The equilibrated TMDs derived from MD simulations are used to generate tetrameric assemblies via various routes (Fig. 1).

Fig. 1
figure 1

Flowchart of the steps involved forming the tetrameric assemblies. Single TMDs are either assembled in a sequential (Seq1, Seq2) or concerted (Sim) manner to form monomeric structures. The monomers are assembled into tetramers (T) either with loops (L) or without prior to assembly

Monomer assembly

  1. (1)

    Sequential assembly

    The helical backbone structure from PCA analysis is aligned along the z-axis. Two methods were used to assemble the monomer (Fig. 1): sequential 1 (Seq1, assembly from C-terminus to N-terminus) and sequential 2 (Seq2, assembly from N-terminus to C-terminus). For Seq1, TMD3 and TMD2 were assembled first becoming a new TMD unit (TMD3 + TMD2). This unit is consequently assembled with TMD1 to form a monomeric subunit ((TMD3 + TMD2) + TMD1). Herein, one of the TMDs was fixed and the second TMD was rotated around the other TMD (rotational angle 2) and around its own helical axis (rotational angle 1), then tilted and translated to the other TMD. The same rotation protocol was adopted for the generated unit of two TMDs being kept fixed whilst the third TMD was rotated around the unit. Similarly, for Seq2, TM1 is first assembled with TM2 to form a new TMD unit followed by the assembly with TMD3 to form a monomer ((TMD1 + TMD2) + TMD3).

  2. (2)

    Simultaneous assembly

    In the simultaneous assembly three TMDs are assembled in a concerted fashion to form a monomeric subunit [31]. This assembly method is hither forth referred to as Sim. According to the symmetry all single TMD backbones were rotated around their own helical axis in the same sense with respect to the central pore axis, and were also tilted simultaneously. The construction of a trimer followed basic geometry with inter-helical separation angles of 120°. Besides, to cover all weak and tight packing inter-helical distances in the range from 8.5 to 12.0 Å were sampled for each monomer assembly method. The distance data are referred to as the distance between the center of mass of each TMD.

  3. (3)

    Adding loops

    Monomeric models ‘with loops’ obtained their ‘loops’ using the program Loopy [35, 36]. Two loops (loop1: residues 60–78; loop2: residues 100–104) were added on the monomeric subunit accordingly. The lowest energy structures are named Seq1-L, Seq2-L, Sim-L.

Tetramer assembly

The monomeric subunits were assembled into a tetrameric bundle using the Sim protocol. According to the protocol used for the monomeric subunit the tetrameric bundles are referred to as T-Seq1, T-Seq2 and T-Sim (with added loops T-Seq1-L, T-Seq2-L and T-Sim-L). The interhelical separation angle was set to 90° and the interhelical distances sampled in the range of 18 to 24 Å to cover all possible packing modes.

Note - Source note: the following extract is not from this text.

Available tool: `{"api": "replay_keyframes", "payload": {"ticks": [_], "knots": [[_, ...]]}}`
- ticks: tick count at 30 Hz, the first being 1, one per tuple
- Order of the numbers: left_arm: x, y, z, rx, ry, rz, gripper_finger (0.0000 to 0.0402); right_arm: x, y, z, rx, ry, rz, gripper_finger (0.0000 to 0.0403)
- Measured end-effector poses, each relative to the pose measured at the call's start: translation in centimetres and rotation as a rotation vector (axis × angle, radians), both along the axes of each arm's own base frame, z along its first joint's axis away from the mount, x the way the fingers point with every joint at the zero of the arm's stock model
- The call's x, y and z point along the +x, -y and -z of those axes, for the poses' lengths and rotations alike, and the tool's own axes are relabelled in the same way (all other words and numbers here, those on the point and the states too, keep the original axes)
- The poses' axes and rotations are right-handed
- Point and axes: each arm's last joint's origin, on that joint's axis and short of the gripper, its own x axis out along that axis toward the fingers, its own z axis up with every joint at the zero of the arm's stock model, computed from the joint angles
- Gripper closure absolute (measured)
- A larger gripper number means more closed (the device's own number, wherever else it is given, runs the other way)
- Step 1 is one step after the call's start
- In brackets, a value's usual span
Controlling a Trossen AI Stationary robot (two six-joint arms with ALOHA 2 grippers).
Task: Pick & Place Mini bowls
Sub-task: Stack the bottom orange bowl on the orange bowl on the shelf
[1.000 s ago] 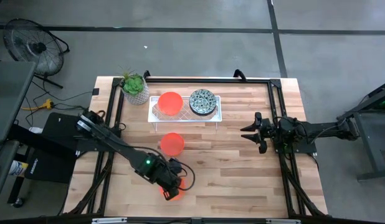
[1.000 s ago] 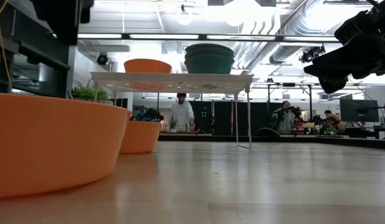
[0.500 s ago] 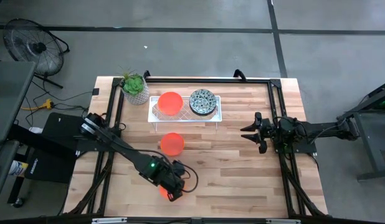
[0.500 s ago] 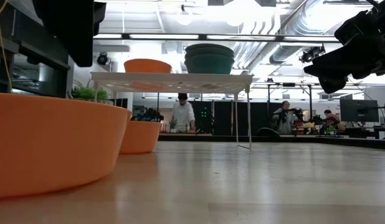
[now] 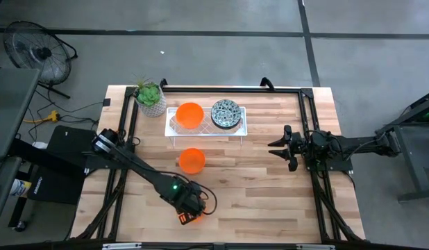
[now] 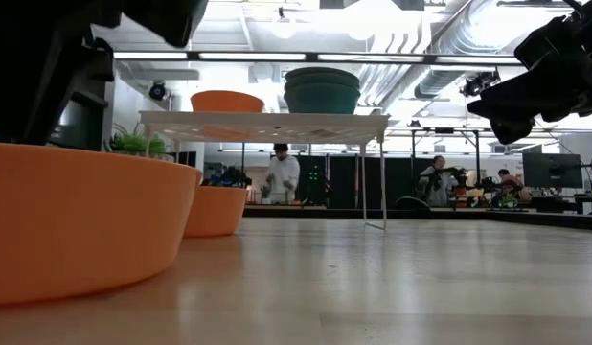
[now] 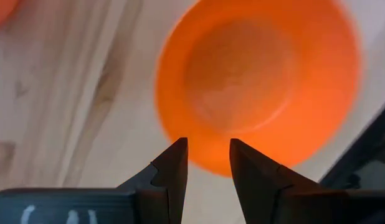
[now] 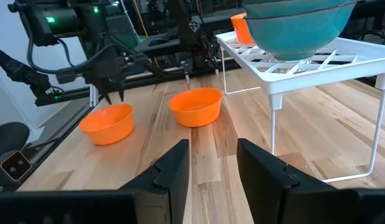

To further sample conformational space, several degrees of freedom were varied systematically, such as interhelical distance by 0.25 Å, rotational angle by 5°, and tilt angle (hither forth called tilt) by 2°. After each positioning, side chain atoms were reconstructed, followed by an energy minimization of 5 steps of steepest descend and 10 steps of conjugated gradient. Potential energy of each conformation/position was evaluated based on the Amber 94 force field in an implicit lipid environment characterized by a dielectric constant of ε = 2. With this protocol hundreds of thousands of different conformations were generated.

MD simulations

The selected tetrameric bundle was then embedded into a POPC lipid bilayer system by removing overlapping lipids and waters molecules. After energy minimization, 4 or 16 Cl- ions were added to compensate for the positive net charge of each monomer. Finally, the whole system without adding loops to the bundle consisted of the bundle (2624 atoms), 462 POPC- and 14616 SPC-water molecules including 4 Cl- (70500 atoms in total). The system with added loops consisted of the 3640 bundle atoms, 462 POPC-, and 14604 SPC-water molecules, including 16 Cl- (71492 atoms in total). The MD simulation protocol was as followed, after energy minimization (see above), 20 ns production runs were carried out without any constraint on the bundle.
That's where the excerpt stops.